La Organización Mundial de la Salud lanzó una advertencia por el crecimiento de los casos de la enfermedad COVID19, impulsado por una nueva variante denominada NB.1.8.1, la cual se detectó por primera vez en China en enero de este año.
Este aumento se ha registrado principalmente en regiones del mundo como el Mediterráneo oriental, el Sudeste Asiático y el Pacífico occidental, aunque también hubo casos en pasajeros que arribaron a los estados norteamericanos de California, Washington, Virginia y Nueva York.
Los casos de esta variante NB.1.8.1 ya representan el 10,7% de las muestras secuenciadas a nivel mundial hacia mediados de este mes.

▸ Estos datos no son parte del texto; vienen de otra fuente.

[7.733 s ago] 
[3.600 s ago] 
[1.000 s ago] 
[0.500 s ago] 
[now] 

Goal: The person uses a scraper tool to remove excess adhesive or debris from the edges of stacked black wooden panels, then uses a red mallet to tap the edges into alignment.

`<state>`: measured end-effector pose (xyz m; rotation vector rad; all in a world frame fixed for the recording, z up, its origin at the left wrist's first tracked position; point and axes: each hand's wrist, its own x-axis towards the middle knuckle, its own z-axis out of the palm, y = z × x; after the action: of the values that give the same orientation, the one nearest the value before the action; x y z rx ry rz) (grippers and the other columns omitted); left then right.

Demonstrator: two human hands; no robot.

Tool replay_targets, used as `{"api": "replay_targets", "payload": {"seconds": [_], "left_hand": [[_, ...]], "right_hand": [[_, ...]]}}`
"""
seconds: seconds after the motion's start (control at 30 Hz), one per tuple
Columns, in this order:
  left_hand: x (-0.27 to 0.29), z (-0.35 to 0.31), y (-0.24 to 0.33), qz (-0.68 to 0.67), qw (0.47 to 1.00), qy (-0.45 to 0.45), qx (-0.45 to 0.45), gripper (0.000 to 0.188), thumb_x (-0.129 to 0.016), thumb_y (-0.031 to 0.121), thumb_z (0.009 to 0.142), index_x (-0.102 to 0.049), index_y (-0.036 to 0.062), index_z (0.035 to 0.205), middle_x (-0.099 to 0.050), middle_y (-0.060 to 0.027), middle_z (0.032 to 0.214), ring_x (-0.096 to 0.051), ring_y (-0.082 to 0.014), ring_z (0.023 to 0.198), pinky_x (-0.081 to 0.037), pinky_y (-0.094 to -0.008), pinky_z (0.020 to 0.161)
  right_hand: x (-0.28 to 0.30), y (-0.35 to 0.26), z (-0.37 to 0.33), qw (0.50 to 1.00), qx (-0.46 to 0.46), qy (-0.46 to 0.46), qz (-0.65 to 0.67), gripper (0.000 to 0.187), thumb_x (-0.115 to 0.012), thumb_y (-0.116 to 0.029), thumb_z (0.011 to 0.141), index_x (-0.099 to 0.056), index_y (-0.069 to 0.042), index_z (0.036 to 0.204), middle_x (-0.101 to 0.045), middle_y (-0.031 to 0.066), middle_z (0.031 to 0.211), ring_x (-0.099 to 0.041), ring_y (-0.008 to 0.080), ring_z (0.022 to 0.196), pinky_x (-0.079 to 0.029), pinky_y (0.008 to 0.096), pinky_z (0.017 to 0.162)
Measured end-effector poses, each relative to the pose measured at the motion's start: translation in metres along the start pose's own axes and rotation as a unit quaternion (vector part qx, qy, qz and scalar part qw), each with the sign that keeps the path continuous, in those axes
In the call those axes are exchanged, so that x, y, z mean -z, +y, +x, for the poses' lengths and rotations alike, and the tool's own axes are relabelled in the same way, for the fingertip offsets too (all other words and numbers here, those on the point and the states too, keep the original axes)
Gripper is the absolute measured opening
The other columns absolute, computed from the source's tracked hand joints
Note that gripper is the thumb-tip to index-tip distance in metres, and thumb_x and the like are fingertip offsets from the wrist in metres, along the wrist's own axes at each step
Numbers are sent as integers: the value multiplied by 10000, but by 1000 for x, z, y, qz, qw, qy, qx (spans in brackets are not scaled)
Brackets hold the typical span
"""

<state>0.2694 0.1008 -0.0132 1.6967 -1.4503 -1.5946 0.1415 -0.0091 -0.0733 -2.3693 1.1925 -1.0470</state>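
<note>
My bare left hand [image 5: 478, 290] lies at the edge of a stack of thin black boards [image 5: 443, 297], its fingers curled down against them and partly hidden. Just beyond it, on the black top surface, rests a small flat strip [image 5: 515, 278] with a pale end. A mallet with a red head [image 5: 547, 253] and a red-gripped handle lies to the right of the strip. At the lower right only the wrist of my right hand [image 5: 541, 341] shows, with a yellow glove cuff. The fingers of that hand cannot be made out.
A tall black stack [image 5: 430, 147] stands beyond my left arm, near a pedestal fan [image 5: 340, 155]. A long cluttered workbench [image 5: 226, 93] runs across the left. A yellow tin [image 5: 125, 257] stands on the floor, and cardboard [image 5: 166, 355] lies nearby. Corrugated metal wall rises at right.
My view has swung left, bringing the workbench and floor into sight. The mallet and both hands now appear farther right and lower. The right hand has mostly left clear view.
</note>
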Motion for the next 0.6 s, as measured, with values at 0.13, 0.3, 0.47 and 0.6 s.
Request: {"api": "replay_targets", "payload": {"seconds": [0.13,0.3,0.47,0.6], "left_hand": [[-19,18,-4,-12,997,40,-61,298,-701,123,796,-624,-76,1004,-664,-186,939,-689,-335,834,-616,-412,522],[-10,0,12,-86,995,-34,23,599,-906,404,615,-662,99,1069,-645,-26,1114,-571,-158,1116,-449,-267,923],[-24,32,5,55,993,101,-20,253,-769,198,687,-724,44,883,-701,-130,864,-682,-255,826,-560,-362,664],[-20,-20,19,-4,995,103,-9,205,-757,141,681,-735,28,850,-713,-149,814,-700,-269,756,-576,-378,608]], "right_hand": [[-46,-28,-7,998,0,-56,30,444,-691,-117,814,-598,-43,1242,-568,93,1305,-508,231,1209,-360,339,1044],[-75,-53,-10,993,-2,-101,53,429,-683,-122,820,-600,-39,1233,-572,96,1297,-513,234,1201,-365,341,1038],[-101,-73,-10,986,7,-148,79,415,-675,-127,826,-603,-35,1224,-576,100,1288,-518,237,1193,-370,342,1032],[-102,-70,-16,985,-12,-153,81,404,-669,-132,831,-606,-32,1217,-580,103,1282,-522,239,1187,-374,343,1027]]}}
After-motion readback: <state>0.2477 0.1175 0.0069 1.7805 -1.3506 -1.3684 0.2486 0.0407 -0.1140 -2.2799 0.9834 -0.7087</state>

Pese a su propagación, la OMS aclaró que la misma no ha sido clasificada como variante de preocupación, sino como variante bajo monitoreo, ya que por el momento no hay evidencia de que cause cuadros más severos que otras cepas conocidas.
Qué dicen los expertos sobre la advertencia de la OMS
Lara Herrero, profesora de Virología de la Universidad Griffith, destacó en The Conversation que NB.1.8.1 es dominante en Hong Kong y China, donde se reportan aumentos en hospitalizaciones.
Sin embargo, la doctora Amy Edwards, experta en enfermedades infecciosas de la Universidad Case Western Reserve, explicó a CBS News que, aunque la variante muestra mayor afinidad por células humanas, no hay evidencia de que cause cuadros más graves.